The Eagles upgraded at defensive tackle by signing former Jaguars starter Malik Jackson, who in many ways is a slightly smaller and somewhat less productive version of Cox. At 6’5” 290 pounds Jackson is plenty big enough to get the job done as a run defender. As a three year starter for Denver from 2013 through 2015, he averaged 33 tackles, 11 assists, 5 sacks, a turnover and 5 batted passes. His first two seasons with the Jaguars saw lower tackle averages of 29-7 but better sack production including 6.5 in 2016 and a career-best of 8 in 2017. Last season represented the lowest statistical output of Jackson’s career at 24-7-3.5, so it was time for a change of scenery. His skill set as an up-field penetrator that can both disrupt running plays and get to the quarterback on passing downs makes Jackson a great fit as a three-down tackle in Philadelphia. He has less upside than Cox but should make at least a solid second starter in tackle required leagues.

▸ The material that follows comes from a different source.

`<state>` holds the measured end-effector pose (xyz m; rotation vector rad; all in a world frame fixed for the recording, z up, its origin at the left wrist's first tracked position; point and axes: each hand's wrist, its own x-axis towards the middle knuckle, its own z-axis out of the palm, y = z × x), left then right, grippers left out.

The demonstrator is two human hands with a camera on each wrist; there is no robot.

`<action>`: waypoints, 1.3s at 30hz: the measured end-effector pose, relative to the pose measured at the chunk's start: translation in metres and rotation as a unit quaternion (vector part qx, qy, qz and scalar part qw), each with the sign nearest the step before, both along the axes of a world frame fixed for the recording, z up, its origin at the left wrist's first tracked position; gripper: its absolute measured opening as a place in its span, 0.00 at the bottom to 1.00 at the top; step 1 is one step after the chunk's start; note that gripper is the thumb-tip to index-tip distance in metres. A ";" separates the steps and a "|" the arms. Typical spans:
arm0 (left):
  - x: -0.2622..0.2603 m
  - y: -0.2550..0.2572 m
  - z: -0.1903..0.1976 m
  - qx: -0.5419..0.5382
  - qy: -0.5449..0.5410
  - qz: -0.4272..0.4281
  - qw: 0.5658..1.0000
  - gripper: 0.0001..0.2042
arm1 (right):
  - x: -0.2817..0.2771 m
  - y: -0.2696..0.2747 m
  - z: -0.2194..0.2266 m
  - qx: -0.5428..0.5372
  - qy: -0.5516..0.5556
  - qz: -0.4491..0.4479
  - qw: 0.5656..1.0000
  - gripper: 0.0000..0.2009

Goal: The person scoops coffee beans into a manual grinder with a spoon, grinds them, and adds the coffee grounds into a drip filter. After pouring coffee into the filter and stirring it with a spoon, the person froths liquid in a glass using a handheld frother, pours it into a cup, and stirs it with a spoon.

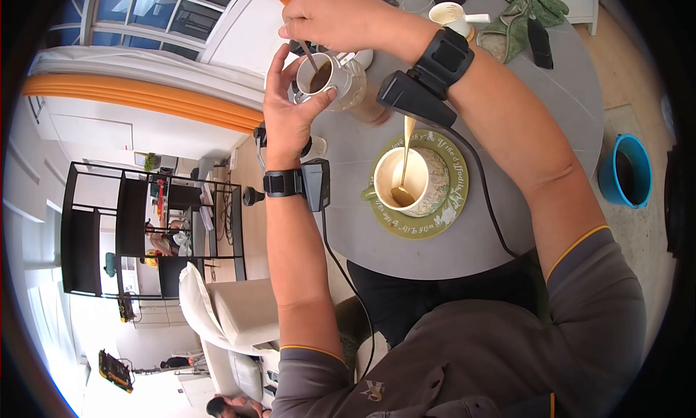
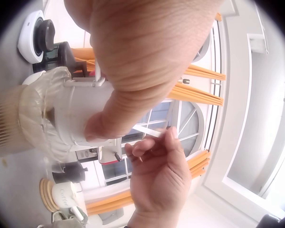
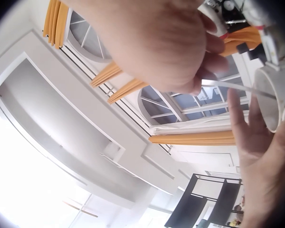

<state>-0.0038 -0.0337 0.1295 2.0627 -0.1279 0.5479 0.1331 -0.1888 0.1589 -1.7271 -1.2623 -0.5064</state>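
My left hand [image 1: 290, 124] grips a white cup-shaped container [image 2: 78, 109] by its side, thumb pressed on the wall. Dark brown contents [image 1: 320, 77] show inside it. Under the container is a clear scalloped glass piece [image 2: 42, 114], above a ribbed glass vessel [image 2: 7, 121]. Over the container's mouth, my right hand [image 1: 344, 18] pinches the upper end of a thin, flat-handled stirrer [image 3: 240, 87]. The stirrer slants down into the brown contents, which hide its lower end.
A patterned mug [image 1: 429, 175] with a gold spoon [image 1: 406, 164] stands on a green saucer [image 1: 457, 189] near me. Further right are a white coffee cup [image 1: 448, 15] and a green cloth [image 1: 516, 19]. A blue bucket [image 1: 607, 173] stands on the floor beyond the round table [image 1: 522, 193].
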 end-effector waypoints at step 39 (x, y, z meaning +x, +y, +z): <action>0.001 0.003 0.000 0.018 -0.005 0.001 1.000 0.51 | 0.005 0.009 -0.006 0.044 0.056 0.058 0.996 0.16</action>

Trevon Hester served as the third man at tackle for much of last season but that probably had more to do with injuries than his winning the job outright. Timmy Jernigan was a starter for much of 2017 but missed nearly all of 2018 with a back injuriy. He was re-signed in April and has a clean bill of health entering camp.
- DE Brandon Graham – Solid DL3 with low DL2 upside
- DE Derek Barnett – Breakout candidate with high ceiling
- DE Vinny Curry – Injury sleeper with limited potential
- DE Josh Sweat – Deep sleeper at best
- DE Shareef Miller – Possible dynasty target that could earn time as a situational pass rusher this year
- DT Fletcher Cox – Low-end DL2 or solid DT1 with top-5 potential
- DT Malik Jackson – Quality DT2
- DT Timmy Jernigan – No impact expected
- DT Trevon Hester – No impact expected
- DT Hassan Ridgeway – No impact expected
It has been a long time since an Eagles linebacker finished among the top-20. That streak nearly came to an end last year when Jordan Hicks was averaging almost 11.5 points per game right up to the time he was injured. Hicks is no longer with the team but the guy they signed to replace him is a safe bet to end the drought, providing he can stay healthy.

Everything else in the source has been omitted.